Hegel does not seem to recognize that Spinoza’s Substance resembles the relational whole of Force that Hegel himself developed in the Phenomenology. This is inseparable from an implicit notion of process in which relations of force are exhibited.

Macherey says Spinoza sees the world in terms of an infinite process, i.e., one without beginning or end or teleological structure (Hegel or Spinoza, p. 75).

(I would argue that neither Aristotle nor Hegel actually endows the world with teleological structure, though they each give ends a significance that Spinoza would deny. For Aristotle, it is particular beings in themselves that have ends. For Hegel, teleological development is a retrospectively meaningful interpretation, not an explanatory theory that could yield truth in advance. But for Spinoza, ends are either merely subjective, or involve an external providence that he explicitly rejects.)

It seems to me that the “point of view of eternity” that Spinoza associates with truth is actually intended to be appropriate to this infinite process. Spinoza points out that eternity does not properly mean a persistence in time that lasts forever, but rather a manner of subsistence that is entirely outside of — or independent of — the linear progression and falling away that characterizes time.

(Kant’s famous assertion of the “ideality of space and time”, which means that space and time are only necessary features of our empirical experience, is not inconsistent with Spinoza’s commendation of the point of view of eternity. Though it has other features Spinoza would be unlikely to accept, Kant’s “transcendental” as distinct from the empirical is thus to be viewed from a perspective not unlike Spinoza’s “point of view of eternity”.)
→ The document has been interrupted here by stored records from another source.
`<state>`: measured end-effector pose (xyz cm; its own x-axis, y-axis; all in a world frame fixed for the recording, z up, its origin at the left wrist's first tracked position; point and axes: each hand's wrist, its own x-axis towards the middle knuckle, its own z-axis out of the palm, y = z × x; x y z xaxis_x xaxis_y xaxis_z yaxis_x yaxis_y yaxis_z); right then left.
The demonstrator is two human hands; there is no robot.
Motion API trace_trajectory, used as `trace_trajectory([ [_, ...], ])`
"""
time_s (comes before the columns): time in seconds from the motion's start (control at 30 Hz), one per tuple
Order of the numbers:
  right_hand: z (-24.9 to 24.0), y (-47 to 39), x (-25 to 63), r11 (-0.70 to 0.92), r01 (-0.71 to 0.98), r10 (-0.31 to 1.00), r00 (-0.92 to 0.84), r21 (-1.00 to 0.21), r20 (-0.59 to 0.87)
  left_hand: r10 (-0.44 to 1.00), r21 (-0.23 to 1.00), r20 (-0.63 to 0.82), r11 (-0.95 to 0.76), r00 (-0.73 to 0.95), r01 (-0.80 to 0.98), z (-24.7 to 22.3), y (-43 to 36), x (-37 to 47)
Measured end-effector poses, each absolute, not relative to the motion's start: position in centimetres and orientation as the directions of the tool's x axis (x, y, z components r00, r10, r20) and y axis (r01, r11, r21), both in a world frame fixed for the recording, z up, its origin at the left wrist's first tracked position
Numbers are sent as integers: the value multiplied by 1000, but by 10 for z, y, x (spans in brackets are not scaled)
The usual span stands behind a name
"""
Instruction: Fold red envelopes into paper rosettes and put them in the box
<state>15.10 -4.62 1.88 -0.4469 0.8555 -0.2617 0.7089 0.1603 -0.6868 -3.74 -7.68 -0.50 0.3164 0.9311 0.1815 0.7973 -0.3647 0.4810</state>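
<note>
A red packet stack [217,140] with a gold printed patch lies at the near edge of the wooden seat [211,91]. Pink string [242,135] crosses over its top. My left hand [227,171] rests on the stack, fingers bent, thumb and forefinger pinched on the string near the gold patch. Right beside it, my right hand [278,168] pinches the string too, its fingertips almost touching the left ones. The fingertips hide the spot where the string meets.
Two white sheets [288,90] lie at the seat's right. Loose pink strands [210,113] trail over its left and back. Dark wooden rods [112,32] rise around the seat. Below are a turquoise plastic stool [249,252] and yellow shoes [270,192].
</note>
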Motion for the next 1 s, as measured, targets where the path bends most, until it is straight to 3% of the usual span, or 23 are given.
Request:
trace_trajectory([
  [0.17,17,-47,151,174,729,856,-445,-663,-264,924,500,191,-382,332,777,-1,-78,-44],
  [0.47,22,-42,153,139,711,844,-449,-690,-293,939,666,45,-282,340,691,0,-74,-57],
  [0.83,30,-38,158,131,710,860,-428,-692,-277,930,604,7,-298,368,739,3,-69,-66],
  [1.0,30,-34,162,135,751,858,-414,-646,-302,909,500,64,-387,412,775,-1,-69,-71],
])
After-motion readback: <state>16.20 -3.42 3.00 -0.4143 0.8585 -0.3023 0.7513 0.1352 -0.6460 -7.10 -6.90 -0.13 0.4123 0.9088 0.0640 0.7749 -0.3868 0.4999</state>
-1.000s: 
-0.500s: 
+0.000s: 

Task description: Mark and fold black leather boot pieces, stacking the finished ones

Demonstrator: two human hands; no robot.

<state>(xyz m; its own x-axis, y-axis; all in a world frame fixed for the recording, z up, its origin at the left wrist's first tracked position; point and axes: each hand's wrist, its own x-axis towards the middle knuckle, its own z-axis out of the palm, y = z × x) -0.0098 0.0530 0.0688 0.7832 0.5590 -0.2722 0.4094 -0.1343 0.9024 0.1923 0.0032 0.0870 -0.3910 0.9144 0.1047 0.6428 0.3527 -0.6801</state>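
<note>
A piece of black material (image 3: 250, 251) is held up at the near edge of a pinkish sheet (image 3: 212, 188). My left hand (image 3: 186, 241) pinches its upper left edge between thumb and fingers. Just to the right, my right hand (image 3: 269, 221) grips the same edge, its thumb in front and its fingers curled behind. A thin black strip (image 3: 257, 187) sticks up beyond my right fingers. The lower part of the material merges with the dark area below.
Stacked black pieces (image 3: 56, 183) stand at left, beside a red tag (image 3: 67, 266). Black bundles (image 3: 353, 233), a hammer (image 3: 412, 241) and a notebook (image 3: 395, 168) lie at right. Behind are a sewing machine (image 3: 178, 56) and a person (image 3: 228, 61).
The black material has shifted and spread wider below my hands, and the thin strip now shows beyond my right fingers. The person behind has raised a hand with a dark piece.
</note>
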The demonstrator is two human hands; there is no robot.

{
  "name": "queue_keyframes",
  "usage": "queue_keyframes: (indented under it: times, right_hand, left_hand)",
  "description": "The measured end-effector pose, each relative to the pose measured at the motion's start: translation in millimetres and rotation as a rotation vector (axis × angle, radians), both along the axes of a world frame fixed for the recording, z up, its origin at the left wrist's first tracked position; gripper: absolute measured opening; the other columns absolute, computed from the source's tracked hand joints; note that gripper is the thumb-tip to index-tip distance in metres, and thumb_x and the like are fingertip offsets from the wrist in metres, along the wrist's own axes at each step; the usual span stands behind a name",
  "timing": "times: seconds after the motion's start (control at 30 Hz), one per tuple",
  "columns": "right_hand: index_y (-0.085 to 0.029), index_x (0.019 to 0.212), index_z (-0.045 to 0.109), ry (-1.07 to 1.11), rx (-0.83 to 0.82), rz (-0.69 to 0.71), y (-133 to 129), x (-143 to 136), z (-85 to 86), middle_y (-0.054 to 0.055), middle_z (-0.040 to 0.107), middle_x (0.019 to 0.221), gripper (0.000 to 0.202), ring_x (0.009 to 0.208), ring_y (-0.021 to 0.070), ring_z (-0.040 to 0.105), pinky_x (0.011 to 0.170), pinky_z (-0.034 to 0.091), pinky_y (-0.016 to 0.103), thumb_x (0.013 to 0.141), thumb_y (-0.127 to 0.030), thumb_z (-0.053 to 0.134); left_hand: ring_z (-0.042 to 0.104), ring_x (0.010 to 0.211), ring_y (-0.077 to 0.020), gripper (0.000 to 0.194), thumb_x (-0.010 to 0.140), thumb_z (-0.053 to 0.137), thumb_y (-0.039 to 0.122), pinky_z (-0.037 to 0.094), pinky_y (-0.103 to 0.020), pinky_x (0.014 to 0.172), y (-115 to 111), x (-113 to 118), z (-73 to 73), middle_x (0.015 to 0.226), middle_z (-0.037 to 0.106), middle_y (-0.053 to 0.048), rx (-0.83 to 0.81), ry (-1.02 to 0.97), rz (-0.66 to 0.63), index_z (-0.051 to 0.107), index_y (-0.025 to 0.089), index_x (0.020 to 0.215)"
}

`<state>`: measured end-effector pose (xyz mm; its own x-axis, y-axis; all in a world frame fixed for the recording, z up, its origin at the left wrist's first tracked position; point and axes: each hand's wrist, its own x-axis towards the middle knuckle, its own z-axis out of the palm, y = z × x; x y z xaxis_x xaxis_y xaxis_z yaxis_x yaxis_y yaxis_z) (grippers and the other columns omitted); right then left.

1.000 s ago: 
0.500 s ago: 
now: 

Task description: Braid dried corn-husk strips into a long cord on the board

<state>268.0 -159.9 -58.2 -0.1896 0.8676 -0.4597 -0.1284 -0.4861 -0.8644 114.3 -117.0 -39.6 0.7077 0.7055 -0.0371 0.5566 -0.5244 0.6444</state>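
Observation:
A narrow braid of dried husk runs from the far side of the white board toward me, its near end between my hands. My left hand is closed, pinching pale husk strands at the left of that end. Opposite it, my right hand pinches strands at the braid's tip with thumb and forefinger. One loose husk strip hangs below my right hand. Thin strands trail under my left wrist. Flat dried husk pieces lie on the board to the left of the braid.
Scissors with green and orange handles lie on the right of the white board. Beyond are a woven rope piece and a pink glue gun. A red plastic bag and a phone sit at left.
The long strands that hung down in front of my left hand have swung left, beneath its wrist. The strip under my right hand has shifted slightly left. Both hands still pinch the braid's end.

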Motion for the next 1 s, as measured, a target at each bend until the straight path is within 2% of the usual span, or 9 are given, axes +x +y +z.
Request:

Spinoza wants to maintain that the order of causes and the order of reasons are the same. Whereas Aristotle deconstructs “cause” into a rich variety of kinds of “reasons why” (none of which resembles the early modern model of an impulse between billiard balls), Spinoza narrows the scope of “cause” to what Aristotle would call “efficient causes” or means by which things end up as they do, and suggests that true reasons are causes in this narrower sense. Again, it seems to me that Spinoza’s “order of causes” resembles the infinite field of purely relational “force” that Hegel discusses in the Force and Understanding chapter.

Spinoza wants us to focus on efficient causes of things, but to do so mainly from the “point of view of eternity”. This takes us away from the event-oriented perspective of linear time, toward a consideration of general patterns of the interrelation of different kinds of means by which things end up as they concretely tend to do.

In pursuit of this, he takes up a stance toward demonstration that is actually like the one I see in Aristotle, in that it is more about improvement of our understanding through its practical exercise in inference than about proof of some truth assumed to be already understood (see also Demonstrative “Science”?). As Macherey puts it, for Spinoza “knowledge is not simply the unfolding of some established truth but the effective genesis of an understanding that nowhere precedes its realization” (p. 50). (Unlike Macherey, though, I think this is true for Aristotle and Hegel as well.)

Demonstration in both Aristotle’s and Spinoza’s sense is intended to improve our normative understanding of concepts by “showing” their inferential uses and points of application. It is only through their inferential use in the demonstrations that Spinoza’s nominal definitions and axioms acquire a meaning Spinoza would call “adequate”.